Incomappleux IPP proponent TransAlta says project long way off

This is the second part of a two part story. Incomappleux Valley power project opponents rally support appeared last week.

This is the second part of a two part story. Incomappleux Valley power project opponents rally support appeared in the Sept. 26 issue of the Times Review.

The company proposing an independent power project in the Incomappleux Valley says the project is still at an early stage and many conditions will have to be met before it proceeds, if at all.

This message came in response to objections from regional environmental groups such as the West Kootenay EcoSociety and the North Columbia Environmental Society, who opposed the application. They say the remote Incomappleux Valley southeast of Revelstoke contains a rare ancient rainforest and should be spared from industrial development, including a 45 MW power plant and a 75-kilometre long power line running down the valley.

Shannon Wever is the Manager of Business Development for Calgary-based TransAlta Corporation, an energy generator and marketer with international operations including wind, hydro, natural gas and coal electricity generation.

She said TransAlta’s application for an investigative licence this summer was due to bureaucratic changes directed by B.C. government authorities.

“We were actually quite surprised with the change in the Crown … water power policy,” Wever said. “We really hadn’t any plans to progress this project at all.” However, changes announced by the B.C. government this summer required IPP applicants to seek investigative licences and move forward with developing their applications. The bureaucratic change was designed to bring IPPs in line with similar Crown land uses, such as energy and mineral exploration. The idea is to weed out those who’ve staked claims but aren’t developing them — potentially freeing the land from indefinite claims.

Wever said the project is still a long way off. If they’re successful in gaining an investigative licence, the company would start with non-invasive studies and proceed further if warranted. “Our intent with this is really just to have a desktop feasibility study. We’ll look closer at some of the site characteristics, looking at what we know about the area and existing studies. Geotechnical studies into a site like this are very expensive. Unless we see the potential for a clean call coming we simply couldn’t justify the cost of doing those kind of studies.”

After initial studies the next step is installing hydrological meters to see if water flows could justify the project.

Marcie McAuley is a communications director for TransAlta.

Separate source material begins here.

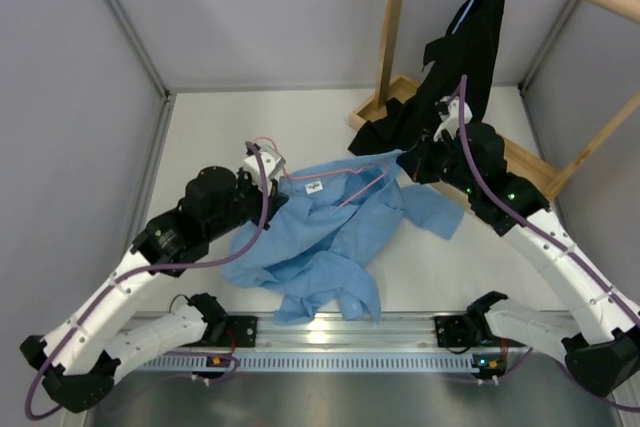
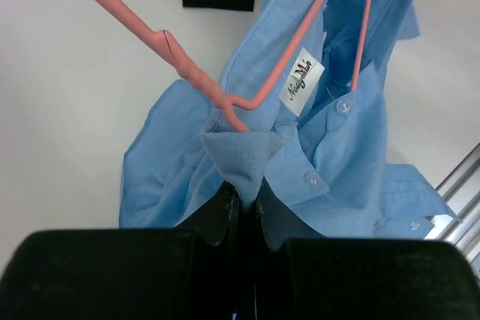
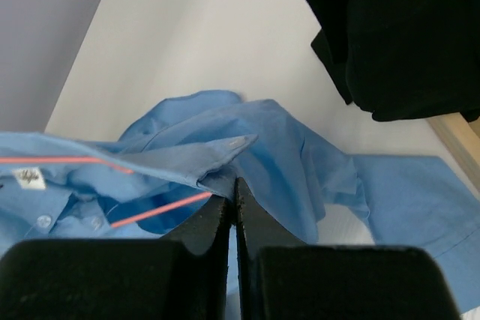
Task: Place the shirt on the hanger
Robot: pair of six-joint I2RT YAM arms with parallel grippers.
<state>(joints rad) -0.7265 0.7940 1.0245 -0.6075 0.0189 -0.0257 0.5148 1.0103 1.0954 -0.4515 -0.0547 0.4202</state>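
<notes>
Standing over the bench (image 1: pixel 205 122), I see the shirt (image 1: pixel 320 242) lying crumpled near its middle, sleeves and tails spilling towards six o'clock, with only the collar end lifted off the surface. It is lifted because both arms have hold of it. The left tool (image 2: pixel 244 201), at about ten o'clock of the heap, is clamped on the point of the collar (image 2: pixel 241 157), its two fingers pressed together on the cloth. The right tool (image 3: pixel 234 194), at about two o'clock, is pinched shut on the opposite edge of the neck opening. Held from both sides like this, the neck is stretched into a mouth, which I take to be the purpose: it gives the wire room to sit inside.

The hanger (image 2: pixel 196 78) is already partly in there. From the left wrist its pink wire runs down past the white label (image 2: pixel 306 80) and into the collar, and its twisted neck sticks out towards eleven o'clock. The right wrist view shows two pink stretches under the blue cloth. Whether either shoulder is seated on the wire I cannot tell.

There is no real container here; the nearest thing is that open neck, holding the wire. At one o'clock a black garment (image 1: pixel 470 47) hangs from a wooden rack (image 1: pixel 392 37), close behind the right arm, its hem trailing onto the rack's base
</notes>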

She said that TransAlta would only plan to move forward if they thought the project was viable, saying logistical and environmental concerns were factored in. “I think no matter what, TransAlta’s philosophy when we work on a project is we have to understand all the factors,” McAuley said. “You responsibly move ahead. You have to understand what are the environmental impacts, the economic impacts.

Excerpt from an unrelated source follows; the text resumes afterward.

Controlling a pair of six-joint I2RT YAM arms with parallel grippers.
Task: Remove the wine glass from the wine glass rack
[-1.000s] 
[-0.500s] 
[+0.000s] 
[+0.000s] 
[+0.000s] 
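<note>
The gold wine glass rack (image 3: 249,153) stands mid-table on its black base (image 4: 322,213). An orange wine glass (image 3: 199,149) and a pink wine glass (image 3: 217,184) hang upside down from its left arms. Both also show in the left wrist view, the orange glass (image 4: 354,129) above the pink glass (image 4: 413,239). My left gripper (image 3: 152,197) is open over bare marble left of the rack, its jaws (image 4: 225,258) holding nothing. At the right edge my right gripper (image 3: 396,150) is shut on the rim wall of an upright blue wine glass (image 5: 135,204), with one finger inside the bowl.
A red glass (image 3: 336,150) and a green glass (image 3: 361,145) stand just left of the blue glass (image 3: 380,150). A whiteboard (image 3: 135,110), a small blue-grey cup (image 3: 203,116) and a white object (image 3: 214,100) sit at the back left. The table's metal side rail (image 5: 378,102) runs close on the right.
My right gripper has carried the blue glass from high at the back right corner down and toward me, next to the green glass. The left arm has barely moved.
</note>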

“Stakeholder input is going to be important to that,” McAuley added. “We have to be in a place that’s going to work for both TransAlta and for our neighbours.”

She said TransAlta wouldn’t move forward, “without clearly understanding the site and whether it’s a feasible project.”

The key to any IPP project moving forward is securing an ‘energy purchase agreement’ from BC Hydro. This contract guarantees electricity sales to the Crown corporation, essentially green-lighting the project by allowing the proponent to seek financing.

Wever doesn’t expect Hydro will issue any more of these ‘calls to power’ for a few years.

TransAlta is currently awaiting to see if their investigative licence application will be successful.